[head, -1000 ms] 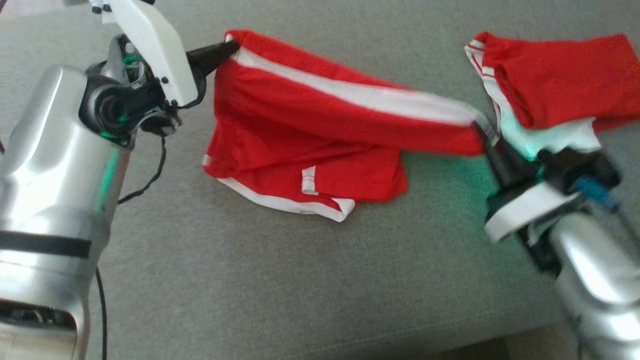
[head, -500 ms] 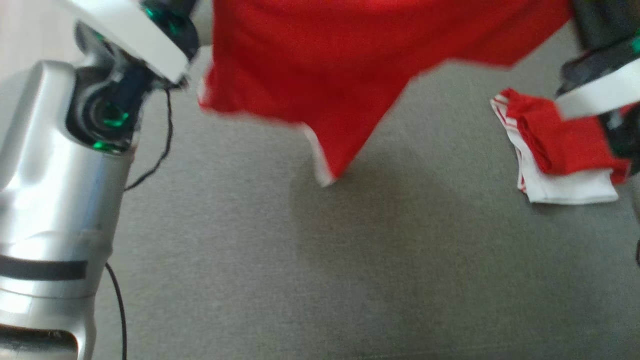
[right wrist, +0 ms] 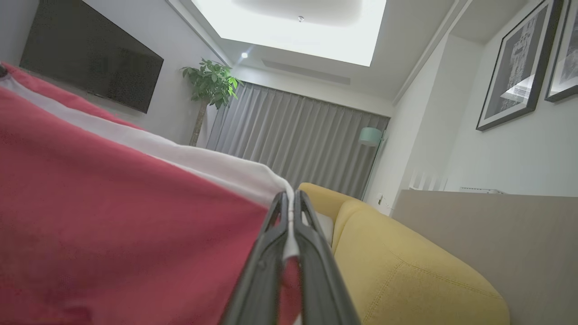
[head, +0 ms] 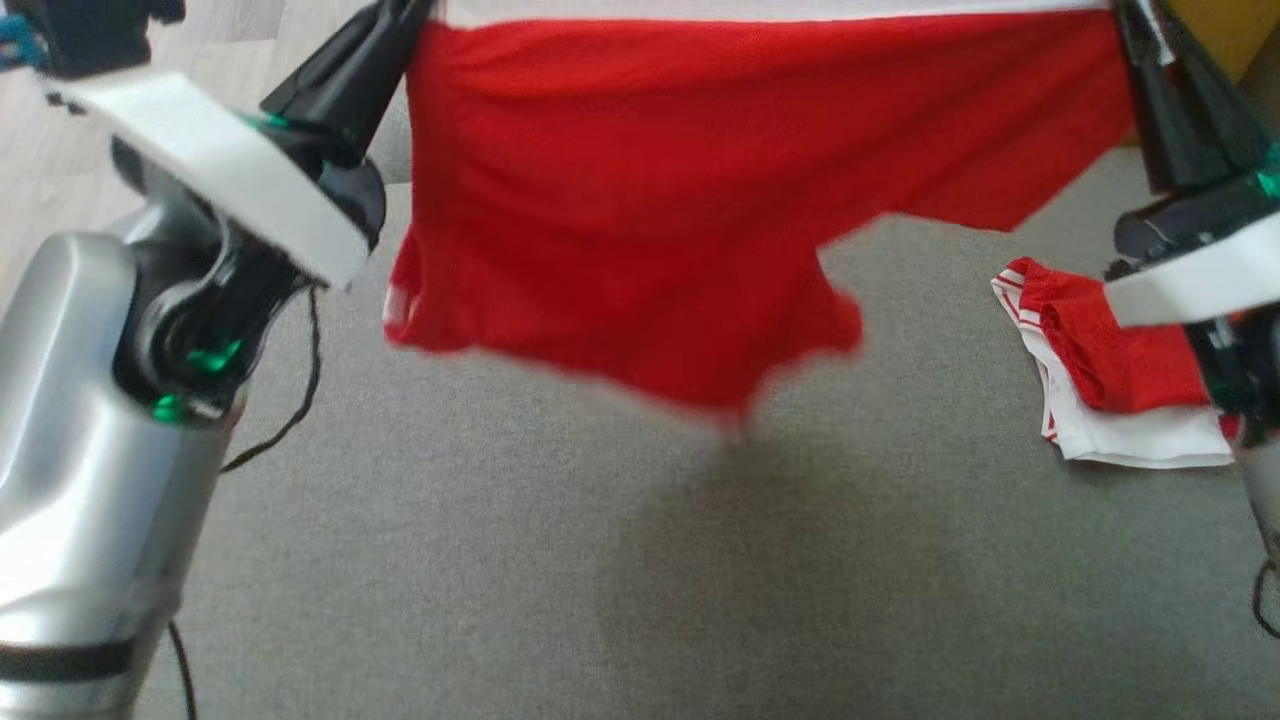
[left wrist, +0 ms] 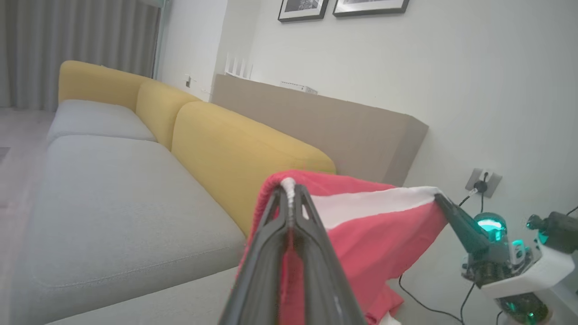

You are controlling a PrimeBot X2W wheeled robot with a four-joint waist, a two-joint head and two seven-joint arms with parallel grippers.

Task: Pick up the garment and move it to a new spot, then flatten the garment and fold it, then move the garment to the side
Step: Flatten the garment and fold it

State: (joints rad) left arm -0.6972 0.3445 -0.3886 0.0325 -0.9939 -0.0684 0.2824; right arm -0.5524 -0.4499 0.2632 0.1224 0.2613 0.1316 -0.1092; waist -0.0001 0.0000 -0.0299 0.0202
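Fingers, left gripper [head: 412,18]: pressed together, pinching one top corner of the white band of the garment [head: 650,200].
Fingers, right gripper [head: 1128,20]: pressed together, pinching the band at the other top corner.
Garment: red, stretched between both grippers, hanging over the grey cushion [head: 600,600]; lower edge blurred, shadow beneath.
Folded cloth [head: 1110,370]: red and white, lying on the cushion beside the right gripper.

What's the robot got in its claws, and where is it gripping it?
The red garment: left claw and right claw each pinch one end of its white band.
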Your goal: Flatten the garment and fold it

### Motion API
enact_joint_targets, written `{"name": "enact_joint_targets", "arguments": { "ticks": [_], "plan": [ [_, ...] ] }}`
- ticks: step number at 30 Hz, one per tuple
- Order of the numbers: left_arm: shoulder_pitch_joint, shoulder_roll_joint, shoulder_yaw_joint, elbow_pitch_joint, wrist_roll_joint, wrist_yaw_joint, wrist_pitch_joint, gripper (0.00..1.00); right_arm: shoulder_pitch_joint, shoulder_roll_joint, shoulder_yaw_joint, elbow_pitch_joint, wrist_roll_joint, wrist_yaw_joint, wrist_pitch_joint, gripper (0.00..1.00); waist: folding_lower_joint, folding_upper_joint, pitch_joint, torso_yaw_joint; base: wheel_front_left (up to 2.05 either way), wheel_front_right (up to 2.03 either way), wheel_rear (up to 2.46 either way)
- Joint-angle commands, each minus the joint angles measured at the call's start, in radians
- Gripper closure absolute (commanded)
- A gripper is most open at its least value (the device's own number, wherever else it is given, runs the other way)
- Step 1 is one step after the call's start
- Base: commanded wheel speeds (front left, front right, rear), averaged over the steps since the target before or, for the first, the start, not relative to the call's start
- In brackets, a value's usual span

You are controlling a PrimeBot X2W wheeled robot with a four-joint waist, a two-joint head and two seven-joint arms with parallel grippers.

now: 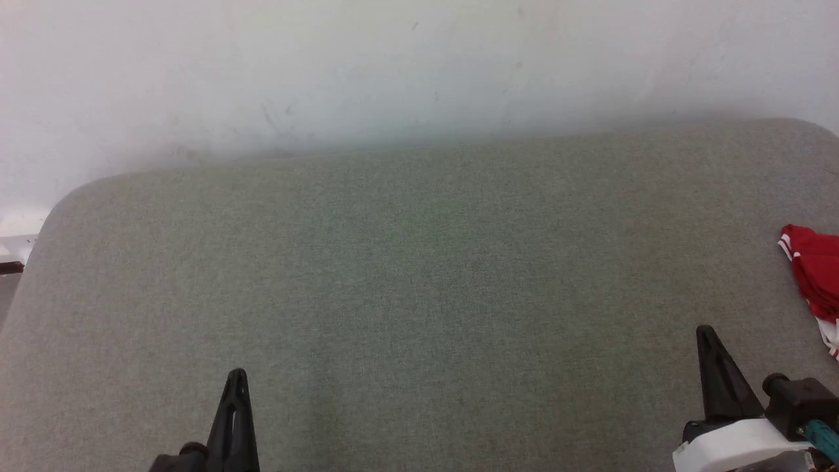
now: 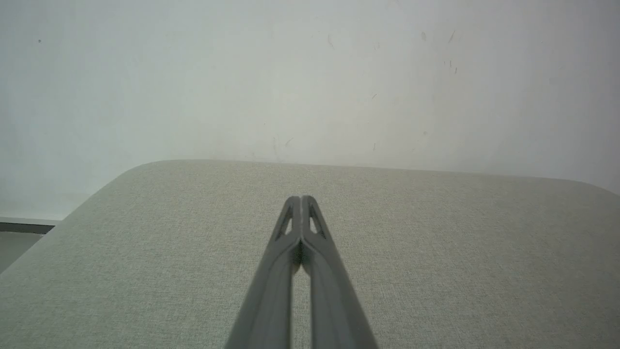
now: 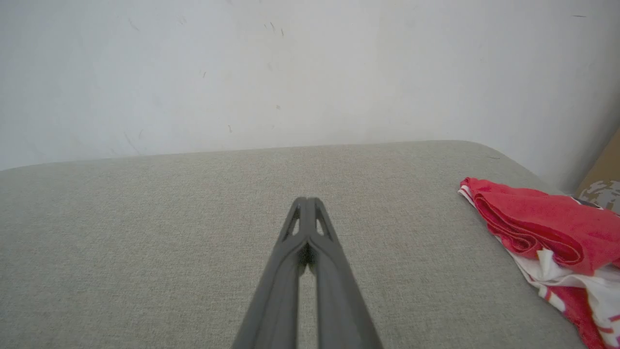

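The garment (image 1: 816, 275), red with white and striped parts, lies bunched at the right edge of the grey padded table (image 1: 419, 275). In the right wrist view the garment (image 3: 547, 228) is a crumpled heap to the right of my right gripper (image 3: 307, 199), whose fingers are pressed together with nothing between them. In the head view my right gripper (image 1: 705, 330) hovers at the lower right, a little left of the garment and apart from it. My left gripper (image 1: 237, 373) is at the lower left, far from the cloth. Its tips (image 2: 301, 198) meet, shut on nothing.
A pale wall (image 1: 393, 72) rises right behind the table's far edge. The table's rounded corners show at the far left (image 1: 72, 196) and far right. A brown cardboard piece (image 3: 603, 182) stands past the garment at the right edge of the right wrist view.
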Motion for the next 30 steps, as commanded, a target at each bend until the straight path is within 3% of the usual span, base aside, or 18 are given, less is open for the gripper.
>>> {"name": "enact_joint_targets", "arguments": {
  "ticks": [1, 30],
  "plan": [
    [-0.014, -0.003, 0.006, 0.006, 0.009, -0.010, 0.005, 1.00, -0.005, 0.000, 0.005, -0.006, -0.005, 0.000, 0.004, 1.00, 0.0000, 0.0000, 0.000, 0.001, 0.00, 0.00, 0.00],
    [-0.076, -0.024, 0.039, 0.040, 0.057, -0.059, 0.064, 1.00, -0.025, 0.001, 0.031, -0.035, -0.027, 0.000, 0.057, 1.00, 0.0000, 0.0000, -0.006, 0.012, 0.00, 0.00, 0.00]
  ]
}}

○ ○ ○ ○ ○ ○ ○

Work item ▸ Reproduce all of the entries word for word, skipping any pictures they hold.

Exercise answer ▸
[head, -1000 ms] 
[head, -500 ms] 
[right wrist, +0 ms] 
[head, +0 ms] 
[left wrist, +0 ms] 

You are controlling a PrimeBot X2W wheeled robot with a four-joint waist, a two-joint head and two seven-joint arms with parallel grippers.

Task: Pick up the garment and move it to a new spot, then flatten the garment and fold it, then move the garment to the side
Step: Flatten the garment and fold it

State: (joints rad) left arm -0.6972 0.3445 -0.3886 0.0325 -0.9939 -0.0684 0.2824; right arm -0.5524 -0.4499 0.2632 0.1224 0.2613 0.1316 -0.1092; waist -0.0001 0.0000 -0.0299 0.0202
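Fingers, left gripper [head: 412,18]: pressed together, pinching one top corner of the white band of the garment [head: 650,200].
Fingers, right gripper [head: 1128,20]: pressed together, pinching the band at the other top corner.
Garment: red, stretched between both grippers, hanging over the grey cushion [head: 600,600]; lower edge blurred, shadow beneath.
Folded cloth [head: 1110,370]: red and white, lying on the cushion beside the right gripper.

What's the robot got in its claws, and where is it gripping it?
The red garment: left claw and right claw each pinch one end of its white band.
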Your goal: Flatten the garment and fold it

### Motion API
enact_joint_targets, written `{"name": "enact_joint_targets", "arguments": { "ticks": [_], "plan": [ [_, ...] ] }}`
- ticks: step number at 30 Hz, one per tuple
- Order of the numbers: left_arm: shoulder_pitch_joint, shoulder_roll_joint, shoulder_yaw_joint, elbow_pitch_joint, wrist_roll_joint, wrist_yaw_joint, wrist_pitch_joint, gripper (0.00..1.00); right_arm: shoulder_pitch_joint, shoulder_roll_joint, shoulder_yaw_joint, elbow_pitch_joint, wrist_roll_joint, wrist_yaw_joint, wrist_pitch_joint, gripper (0.00..1.00); waist: folding_lower_joint, folding_upper_joint, pitch_joint, torso_yaw_joint; base: wheel_front_left (up to 2.05 either way), wheel_front_right (up to 2.03 either way), wheel_rear (up to 2.46 either way)
- Joint-angle commands, each minus the joint angles measured at the call's start, in radians
- Gripper closure absolute (commanded)
- A gripper is most open at its least value (the device's own number, wherever else it is given, runs the other way)
- Step 1 is one step after the call's start
- Base: commanded wheel speeds (front left, front right, rear), averaged over the steps since the target before or, for the first, the start, not relative to the call's start
- In brackets, a value's usual span

You are controlling a PrimeBot X2W wheeled robot with a four-joint waist, a two-joint head and two seven-joint arms with parallel grippers.

now: 
now: 
now: 

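The garment (image 1: 816, 275), red with white and striped parts, lies bunched at the right edge of the grey padded table (image 1: 419, 275). In the right wrist view the garment (image 3: 547, 228) is a crumpled heap to the right of my right gripper (image 3: 307, 199), whose fingers are pressed together with nothing between them. In the head view my right gripper (image 1: 705, 330) hovers at the lower right, a little left of the garment and apart from it. My left gripper (image 1: 237, 373) is at the lower left, far from the cloth. Its tips (image 2: 301, 198) meet, shut on nothing.
A pale wall (image 1: 393, 72) rises right behind the table's far edge. The table's rounded corners show at the far left (image 1: 72, 196) and far right. A brown cardboard piece (image 3: 603, 182) stands past the garment at the right edge of the right wrist view.
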Motion for the next 30 steps, as commanded, a target at each bend until the straight path is within 3% of the usual span, base aside, or 18 are given, less is open for the gripper.
>>> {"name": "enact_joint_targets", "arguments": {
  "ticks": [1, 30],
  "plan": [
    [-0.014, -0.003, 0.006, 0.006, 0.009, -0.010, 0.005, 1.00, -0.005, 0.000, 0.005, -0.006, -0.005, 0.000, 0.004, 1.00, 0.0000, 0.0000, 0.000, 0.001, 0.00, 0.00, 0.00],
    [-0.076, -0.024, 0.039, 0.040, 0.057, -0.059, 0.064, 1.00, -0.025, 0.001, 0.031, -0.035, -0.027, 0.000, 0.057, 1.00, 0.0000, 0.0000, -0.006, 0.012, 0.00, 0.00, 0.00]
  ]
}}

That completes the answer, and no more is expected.